Follow the reluctant adventures in the life of a Welsh astrophysicist sent around the world for some reason, wherein I photograph potatoes and destroy galaxies in the name of science. And don't forget about my website, www.rhysy.net



Monday, 2 December 2013

St George And The Small Plump Crocodile

Prague is a nice enough place, I suppose, in bright sunshine. But how much more awesome would that terrifying Gothic architecture be in, say, fog ? Or snow ? Or at night ? Or on a snowy foggy night... well, maybe not that last one. I imagine most places look extremely similar on a snowy foggy night, to wit, the inside of a ping-pong ball.

Look, it's Prague ! Or maybe it's Afghanistan... 
Still, night time is not a quantity in short supply, especially in winter. And yes, the ornate towers and façades which comprise Prague are indeed most intimidating come the hours of darkness. Snow has yet to materialise this winter, but no doubt it will be worth the wait. Occasional frost has given a glimpse of the future.


Fog is a little more haphazard. At the Astronomical Institute, it's not infrequent (as seen above). Once suitably adjusted to something resembling a daily routine, I waited for the first foggy weekend and, with more enthusiasm than sense, headed into central Prague hoping to see everything I'd seen before but with more fog in the way. This objective was not really achieved. The fog turned out to be more like very low cloud, with the city center largely unobscured. Of course, if my laptop had been working I'd have been able to check a webcam first...

Still, the trip was not without merit. At 9am on a Sunday, the normally visible-from-space tourist route is totally empty. And finally I got to see the Astronomical Clock do its hourly thing. Then I wandered up to Prague Castle, where the cloud was low enough to make a difference.



Prague, it must be said, does not do everything right. One of the biggest mistakes I've spotted is the depiction of St George's battle with the dragon. This is a reoccurring motif around the Castle, and while it's invariably very well carved, there's something a bit... off about the proportions.

On his royal face there is no note how dreadfully small a dragon his horse
has almost stepped on, 
Shakespeare would probably say.
Just what exactly was this slightly plump, immature crocodile doing to the villagers that they felt the need to call in a hero ? Stealing their shoes ? Biting their ankles ? Digging holes in the garden, perhaps ? Quite why they felt the need to sacrifice virgins to it, I don't know. More importantly, how ? How do you sacrifice a grown woman to small, slightly plump crocodile that's so inoffensive you could be forgiven for accidentally tripping over it ?

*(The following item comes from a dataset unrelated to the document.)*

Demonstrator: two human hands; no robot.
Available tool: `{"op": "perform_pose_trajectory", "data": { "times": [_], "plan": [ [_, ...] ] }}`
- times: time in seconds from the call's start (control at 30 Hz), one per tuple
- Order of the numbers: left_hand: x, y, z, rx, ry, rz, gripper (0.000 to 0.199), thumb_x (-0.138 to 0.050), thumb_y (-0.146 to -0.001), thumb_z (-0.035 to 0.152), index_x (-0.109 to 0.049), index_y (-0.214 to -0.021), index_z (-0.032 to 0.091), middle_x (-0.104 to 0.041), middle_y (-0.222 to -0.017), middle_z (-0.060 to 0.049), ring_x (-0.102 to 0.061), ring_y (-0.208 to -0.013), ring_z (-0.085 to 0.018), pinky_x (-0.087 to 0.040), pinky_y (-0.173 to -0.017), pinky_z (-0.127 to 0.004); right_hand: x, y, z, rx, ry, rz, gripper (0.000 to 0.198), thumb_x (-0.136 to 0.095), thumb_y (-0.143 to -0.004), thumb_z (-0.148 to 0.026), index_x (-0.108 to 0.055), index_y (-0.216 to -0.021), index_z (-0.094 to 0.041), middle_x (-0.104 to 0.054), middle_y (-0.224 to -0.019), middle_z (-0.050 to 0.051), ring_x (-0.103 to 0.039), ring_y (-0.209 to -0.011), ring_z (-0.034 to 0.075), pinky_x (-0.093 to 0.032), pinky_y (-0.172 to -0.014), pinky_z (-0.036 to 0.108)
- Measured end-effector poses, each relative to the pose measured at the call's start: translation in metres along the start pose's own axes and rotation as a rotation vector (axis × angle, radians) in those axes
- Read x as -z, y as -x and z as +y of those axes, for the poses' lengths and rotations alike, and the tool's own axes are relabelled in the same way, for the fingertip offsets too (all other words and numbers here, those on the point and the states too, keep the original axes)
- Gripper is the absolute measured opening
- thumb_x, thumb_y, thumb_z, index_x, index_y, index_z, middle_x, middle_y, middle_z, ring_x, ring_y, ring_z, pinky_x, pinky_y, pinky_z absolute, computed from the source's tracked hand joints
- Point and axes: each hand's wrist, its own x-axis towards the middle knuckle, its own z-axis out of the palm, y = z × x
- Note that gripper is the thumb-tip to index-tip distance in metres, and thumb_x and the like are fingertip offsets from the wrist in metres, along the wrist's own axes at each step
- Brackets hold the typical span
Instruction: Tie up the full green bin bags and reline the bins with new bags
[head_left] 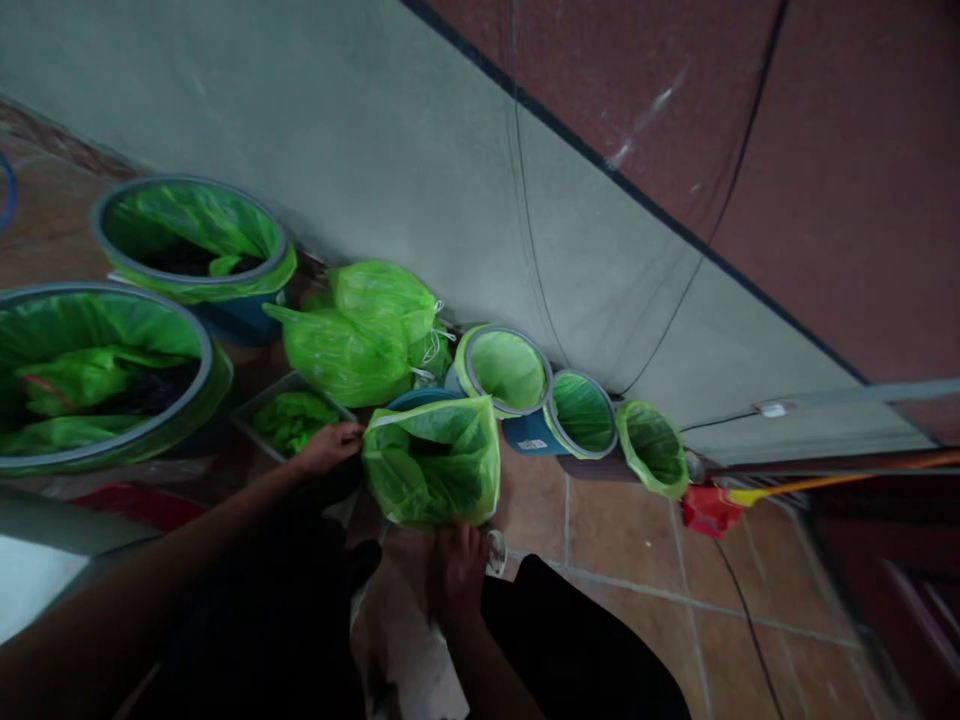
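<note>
A green plastic bin bag hangs wide-mouthed between my hands, in front of my knees. My left hand is closed at the left edge of the bag's mouth. Down at the near edge, my right hand has its fingers closed on the plastic. Just behind the bag, part of a blue bin rim shows; the rest of that bin is hidden. Beside my left hand stands a small square bin with crumpled green plastic in it.
Two large lined bins stand at left, dark contents inside. Tied green bags lean near the wall. Lined bins line the wall at right, beside a red dustpan. A cable crosses the tiled floor.
</note>
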Motion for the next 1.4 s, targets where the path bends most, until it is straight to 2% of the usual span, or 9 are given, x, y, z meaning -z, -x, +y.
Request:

That's a swamp dragon if ever I saw one. Even if it could breathe
 fire it would be about as dangerous as a malfunctioning toaster.
Clearly the Czech version of this legend is rather different to that elsewhere in Europe. Though somehow the tale of "St George and the Big Lizard That Kept Stealing People's Socks" lacks a certain heroic romanticism. Can't imagine why.

Another explanation is that St George was actually one hundred and fifty feet tall, which would then make the dragon a reasonably threatening size to ordinary villagers. One suspects that this little nugget would probably have been mentioned more prominently in the story. All in all, I was more impressed with the "George and Dragon" British pub, because it has cider.

Later I wandered back to Vysherad, where, as at Prague Castle, the cloud was low enough to make a difference. Gone were the sweeping views of the river, replaced by a cathedral and graveyard that were clearly designed by a prophet with a singularly unique vision. One that told him that, a thousand years hence, a show called Dr Who would feature relentlessly frightening stone statues called the weeping angels. Vysherad, in one very specific sense, is beyond perfection - it is the Platonic ideal of a weeping angels episode location.


Not all of the graveyard features exquisite Gothic statues and tombstones, however. When I saw this mosaic of a very nonchalant Jesus, one caption instantly sprang to mind :


Finally there were these statues. I can only assume the artist wanted to show what the weeping angels get up to in their off-hours. Apparently they thought this involved taking Jesus to a dance club, for some reason.